- [EXERCISE OBJECTIVE] The lines from the top of the data down to the line with "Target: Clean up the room" should be repeated exactly, both ends included.

- [Records contained in a dataset]
╭──

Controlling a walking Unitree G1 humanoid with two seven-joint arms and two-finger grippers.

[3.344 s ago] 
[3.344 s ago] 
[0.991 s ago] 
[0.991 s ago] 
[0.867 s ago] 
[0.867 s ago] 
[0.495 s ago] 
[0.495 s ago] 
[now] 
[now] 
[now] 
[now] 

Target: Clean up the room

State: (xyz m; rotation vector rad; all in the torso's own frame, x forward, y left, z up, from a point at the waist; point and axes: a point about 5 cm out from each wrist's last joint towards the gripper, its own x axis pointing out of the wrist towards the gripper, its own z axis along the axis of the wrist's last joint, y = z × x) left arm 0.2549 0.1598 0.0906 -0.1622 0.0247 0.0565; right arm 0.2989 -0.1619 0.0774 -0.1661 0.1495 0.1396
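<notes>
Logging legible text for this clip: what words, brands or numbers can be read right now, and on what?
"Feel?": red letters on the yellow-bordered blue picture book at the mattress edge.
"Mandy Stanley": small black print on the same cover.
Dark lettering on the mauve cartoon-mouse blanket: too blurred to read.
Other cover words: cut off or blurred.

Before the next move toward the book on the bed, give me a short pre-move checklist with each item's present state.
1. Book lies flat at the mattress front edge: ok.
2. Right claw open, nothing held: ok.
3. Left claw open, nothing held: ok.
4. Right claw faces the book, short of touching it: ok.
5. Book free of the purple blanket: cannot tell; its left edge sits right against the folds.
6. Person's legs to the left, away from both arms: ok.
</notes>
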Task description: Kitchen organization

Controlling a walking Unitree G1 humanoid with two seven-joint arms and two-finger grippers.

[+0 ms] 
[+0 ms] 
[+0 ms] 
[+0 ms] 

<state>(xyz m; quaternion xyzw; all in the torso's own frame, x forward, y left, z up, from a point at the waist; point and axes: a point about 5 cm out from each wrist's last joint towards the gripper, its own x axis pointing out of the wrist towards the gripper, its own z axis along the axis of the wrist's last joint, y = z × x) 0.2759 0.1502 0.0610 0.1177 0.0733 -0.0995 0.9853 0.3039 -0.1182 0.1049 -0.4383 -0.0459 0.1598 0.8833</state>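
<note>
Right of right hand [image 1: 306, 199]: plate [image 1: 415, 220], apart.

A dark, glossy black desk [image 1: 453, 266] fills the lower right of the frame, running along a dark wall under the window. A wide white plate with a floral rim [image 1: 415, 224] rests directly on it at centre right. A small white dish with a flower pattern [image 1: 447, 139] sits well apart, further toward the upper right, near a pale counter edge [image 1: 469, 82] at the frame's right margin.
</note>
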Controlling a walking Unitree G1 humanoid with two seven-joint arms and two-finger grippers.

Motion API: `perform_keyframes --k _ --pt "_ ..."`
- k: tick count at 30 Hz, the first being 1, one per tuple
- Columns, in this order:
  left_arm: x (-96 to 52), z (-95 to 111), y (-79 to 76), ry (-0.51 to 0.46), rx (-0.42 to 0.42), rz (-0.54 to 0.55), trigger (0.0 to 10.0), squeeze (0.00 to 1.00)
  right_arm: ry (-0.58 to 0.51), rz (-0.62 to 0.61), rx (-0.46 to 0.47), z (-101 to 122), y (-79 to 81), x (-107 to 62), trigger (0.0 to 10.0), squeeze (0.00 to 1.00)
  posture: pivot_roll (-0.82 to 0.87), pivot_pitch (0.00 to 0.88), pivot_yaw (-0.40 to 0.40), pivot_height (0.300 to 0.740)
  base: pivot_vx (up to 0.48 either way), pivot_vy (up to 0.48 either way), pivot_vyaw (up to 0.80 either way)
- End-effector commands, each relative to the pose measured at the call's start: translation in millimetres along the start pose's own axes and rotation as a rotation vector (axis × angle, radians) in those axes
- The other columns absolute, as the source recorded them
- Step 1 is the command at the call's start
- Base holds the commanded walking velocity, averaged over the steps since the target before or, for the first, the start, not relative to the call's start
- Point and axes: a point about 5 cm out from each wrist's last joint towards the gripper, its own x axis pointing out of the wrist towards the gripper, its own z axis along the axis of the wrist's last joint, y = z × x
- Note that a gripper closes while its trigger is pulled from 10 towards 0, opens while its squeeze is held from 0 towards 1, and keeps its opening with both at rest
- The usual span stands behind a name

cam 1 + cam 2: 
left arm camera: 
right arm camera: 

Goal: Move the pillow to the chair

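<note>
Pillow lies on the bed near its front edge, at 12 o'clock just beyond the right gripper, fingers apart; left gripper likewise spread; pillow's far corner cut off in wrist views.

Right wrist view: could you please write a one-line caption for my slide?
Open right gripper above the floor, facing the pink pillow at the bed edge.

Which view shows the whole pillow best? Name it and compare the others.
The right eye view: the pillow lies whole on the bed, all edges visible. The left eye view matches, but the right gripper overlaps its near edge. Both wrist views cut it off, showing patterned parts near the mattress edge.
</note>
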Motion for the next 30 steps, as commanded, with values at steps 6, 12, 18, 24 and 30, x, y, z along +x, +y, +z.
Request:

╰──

- [SOLVED PROBLEM]
Controlling a walking Unitree G1 humanoid with two seven-joint arms and two-finger grippers.

[3.344 s ago] 
[3.344 s ago] 
[0.991 s ago] 
[0.991 s ago] 
[0.867 s ago] 
[0.867 s ago] 
[0.495 s ago] 
[0.495 s ago] 
[now] 
[now] 
[now] 
[now] 

Target: Clean up the room

Nothing else goes in the answer.